- HOW TO COMPLETE THIS TASK
Your answer must be an exact copy of every record.

--- INFORMATION Enclosed Below ---

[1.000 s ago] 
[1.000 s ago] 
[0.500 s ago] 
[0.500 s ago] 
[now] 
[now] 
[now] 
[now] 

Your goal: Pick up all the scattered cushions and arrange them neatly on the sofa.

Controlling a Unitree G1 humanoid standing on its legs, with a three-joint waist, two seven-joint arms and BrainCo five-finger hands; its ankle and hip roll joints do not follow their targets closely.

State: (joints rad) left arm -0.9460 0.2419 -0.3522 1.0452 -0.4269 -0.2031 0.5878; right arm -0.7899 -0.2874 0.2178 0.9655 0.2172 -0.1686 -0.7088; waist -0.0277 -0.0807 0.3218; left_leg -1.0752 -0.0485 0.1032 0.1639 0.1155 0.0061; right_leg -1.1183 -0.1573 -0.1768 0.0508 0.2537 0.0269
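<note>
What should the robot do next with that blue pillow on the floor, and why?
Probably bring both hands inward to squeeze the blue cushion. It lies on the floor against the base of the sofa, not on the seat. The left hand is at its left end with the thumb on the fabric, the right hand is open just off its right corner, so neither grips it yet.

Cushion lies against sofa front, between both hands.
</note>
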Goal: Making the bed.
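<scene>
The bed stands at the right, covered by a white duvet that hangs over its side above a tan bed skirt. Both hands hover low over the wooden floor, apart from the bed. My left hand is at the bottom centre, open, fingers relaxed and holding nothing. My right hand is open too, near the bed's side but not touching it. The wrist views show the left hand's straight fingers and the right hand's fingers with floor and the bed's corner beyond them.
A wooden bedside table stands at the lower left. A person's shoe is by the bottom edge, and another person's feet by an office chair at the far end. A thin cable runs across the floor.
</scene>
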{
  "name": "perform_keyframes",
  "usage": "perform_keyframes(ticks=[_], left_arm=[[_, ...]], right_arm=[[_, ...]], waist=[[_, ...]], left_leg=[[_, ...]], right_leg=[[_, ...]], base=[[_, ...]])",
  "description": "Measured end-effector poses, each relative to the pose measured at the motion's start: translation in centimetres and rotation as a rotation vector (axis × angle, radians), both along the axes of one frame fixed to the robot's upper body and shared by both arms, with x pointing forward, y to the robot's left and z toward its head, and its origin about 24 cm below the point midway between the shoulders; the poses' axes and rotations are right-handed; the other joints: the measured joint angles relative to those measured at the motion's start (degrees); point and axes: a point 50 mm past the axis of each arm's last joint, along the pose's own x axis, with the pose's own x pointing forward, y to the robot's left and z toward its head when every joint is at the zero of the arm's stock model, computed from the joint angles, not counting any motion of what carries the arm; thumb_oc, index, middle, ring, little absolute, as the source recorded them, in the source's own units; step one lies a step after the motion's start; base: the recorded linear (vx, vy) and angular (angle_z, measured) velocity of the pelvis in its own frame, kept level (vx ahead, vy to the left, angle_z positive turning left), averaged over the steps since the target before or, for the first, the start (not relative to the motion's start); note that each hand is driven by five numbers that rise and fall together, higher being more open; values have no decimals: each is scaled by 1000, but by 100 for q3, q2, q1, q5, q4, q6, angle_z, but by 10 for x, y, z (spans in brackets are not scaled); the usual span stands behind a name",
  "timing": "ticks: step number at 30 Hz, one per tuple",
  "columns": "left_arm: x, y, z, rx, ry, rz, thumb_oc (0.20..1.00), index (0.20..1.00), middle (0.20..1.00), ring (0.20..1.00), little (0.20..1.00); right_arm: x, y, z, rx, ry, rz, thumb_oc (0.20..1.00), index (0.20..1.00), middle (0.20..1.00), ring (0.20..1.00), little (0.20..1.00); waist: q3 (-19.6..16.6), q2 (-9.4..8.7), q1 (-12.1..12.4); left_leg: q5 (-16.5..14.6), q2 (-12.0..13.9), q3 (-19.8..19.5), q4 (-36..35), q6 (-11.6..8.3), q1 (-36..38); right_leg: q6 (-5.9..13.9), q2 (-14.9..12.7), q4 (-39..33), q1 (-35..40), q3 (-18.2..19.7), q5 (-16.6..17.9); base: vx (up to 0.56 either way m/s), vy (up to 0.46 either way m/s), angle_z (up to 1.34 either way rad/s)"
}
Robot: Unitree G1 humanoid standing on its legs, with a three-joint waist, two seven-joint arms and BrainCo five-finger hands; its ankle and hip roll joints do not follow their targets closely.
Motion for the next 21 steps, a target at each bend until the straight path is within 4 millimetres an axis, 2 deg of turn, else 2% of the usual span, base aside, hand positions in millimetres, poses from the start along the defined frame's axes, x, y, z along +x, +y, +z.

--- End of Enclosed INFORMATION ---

- SOLUTION TO THE EXERCISE
[1.000 s ago] 
[1.000 s ago] 
[0.500 s ago] 
[0.500 s ago] 
[now] 
[now] 
[now] 
[now] 

Your goal: Pick up all the scattered cushions and arrange them neatly on the sofa.

Controlling a Unitree G1 humanoid standing on its legs, with a three-joint waist, two seven-joint arms and BrainCo five-finger hands; its ankle and hip roll joints do not follow their targets closely.

State: (joints rad) left arm -0.9460 0.2419 -0.3522 1.0452 -0.4269 -0.2031 0.5878; right arm -0.7899 -0.2874 0.2178 0.9655 0.2172 -0.1686 -0.7088; waist -0.0277 -0.0807 0.3218; left_leg -1.0752 -0.0485 0.1032 0.1639 0.1155 0.0061; right_leg -1.1183 -0.1573 -0.1768 0.0508 0.2537 0.0269
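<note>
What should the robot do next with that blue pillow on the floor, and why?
Probably bring both hands inward to squeeze the blue cushion. It lies on the floor against the base of the sofa, not on the seat. The left hand is at its left end with the thumb on the fabric, the right hand is open just off its right corner, so neither grips it yet.

Cushion lies against sofa front, between both hands.
</note>
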Goal: Making the bed.
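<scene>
The bed stands at the right, covered by a white duvet that hangs over its side above a tan bed skirt. Both hands hover low over the wooden floor, apart from the bed. My left hand is at the bottom centre, open, fingers relaxed and holding nothing. My right hand is open too, near the bed's side but not touching it. The wrist views show the left hand's straight fingers and the right hand's fingers with floor and the bed's corner beyond them.
A wooden bedside table stands at the lower left. A person's shoe is by the bottom edge, and another person's feet by an office chair at the far end. A thin cable runs across the floor.
</scene>
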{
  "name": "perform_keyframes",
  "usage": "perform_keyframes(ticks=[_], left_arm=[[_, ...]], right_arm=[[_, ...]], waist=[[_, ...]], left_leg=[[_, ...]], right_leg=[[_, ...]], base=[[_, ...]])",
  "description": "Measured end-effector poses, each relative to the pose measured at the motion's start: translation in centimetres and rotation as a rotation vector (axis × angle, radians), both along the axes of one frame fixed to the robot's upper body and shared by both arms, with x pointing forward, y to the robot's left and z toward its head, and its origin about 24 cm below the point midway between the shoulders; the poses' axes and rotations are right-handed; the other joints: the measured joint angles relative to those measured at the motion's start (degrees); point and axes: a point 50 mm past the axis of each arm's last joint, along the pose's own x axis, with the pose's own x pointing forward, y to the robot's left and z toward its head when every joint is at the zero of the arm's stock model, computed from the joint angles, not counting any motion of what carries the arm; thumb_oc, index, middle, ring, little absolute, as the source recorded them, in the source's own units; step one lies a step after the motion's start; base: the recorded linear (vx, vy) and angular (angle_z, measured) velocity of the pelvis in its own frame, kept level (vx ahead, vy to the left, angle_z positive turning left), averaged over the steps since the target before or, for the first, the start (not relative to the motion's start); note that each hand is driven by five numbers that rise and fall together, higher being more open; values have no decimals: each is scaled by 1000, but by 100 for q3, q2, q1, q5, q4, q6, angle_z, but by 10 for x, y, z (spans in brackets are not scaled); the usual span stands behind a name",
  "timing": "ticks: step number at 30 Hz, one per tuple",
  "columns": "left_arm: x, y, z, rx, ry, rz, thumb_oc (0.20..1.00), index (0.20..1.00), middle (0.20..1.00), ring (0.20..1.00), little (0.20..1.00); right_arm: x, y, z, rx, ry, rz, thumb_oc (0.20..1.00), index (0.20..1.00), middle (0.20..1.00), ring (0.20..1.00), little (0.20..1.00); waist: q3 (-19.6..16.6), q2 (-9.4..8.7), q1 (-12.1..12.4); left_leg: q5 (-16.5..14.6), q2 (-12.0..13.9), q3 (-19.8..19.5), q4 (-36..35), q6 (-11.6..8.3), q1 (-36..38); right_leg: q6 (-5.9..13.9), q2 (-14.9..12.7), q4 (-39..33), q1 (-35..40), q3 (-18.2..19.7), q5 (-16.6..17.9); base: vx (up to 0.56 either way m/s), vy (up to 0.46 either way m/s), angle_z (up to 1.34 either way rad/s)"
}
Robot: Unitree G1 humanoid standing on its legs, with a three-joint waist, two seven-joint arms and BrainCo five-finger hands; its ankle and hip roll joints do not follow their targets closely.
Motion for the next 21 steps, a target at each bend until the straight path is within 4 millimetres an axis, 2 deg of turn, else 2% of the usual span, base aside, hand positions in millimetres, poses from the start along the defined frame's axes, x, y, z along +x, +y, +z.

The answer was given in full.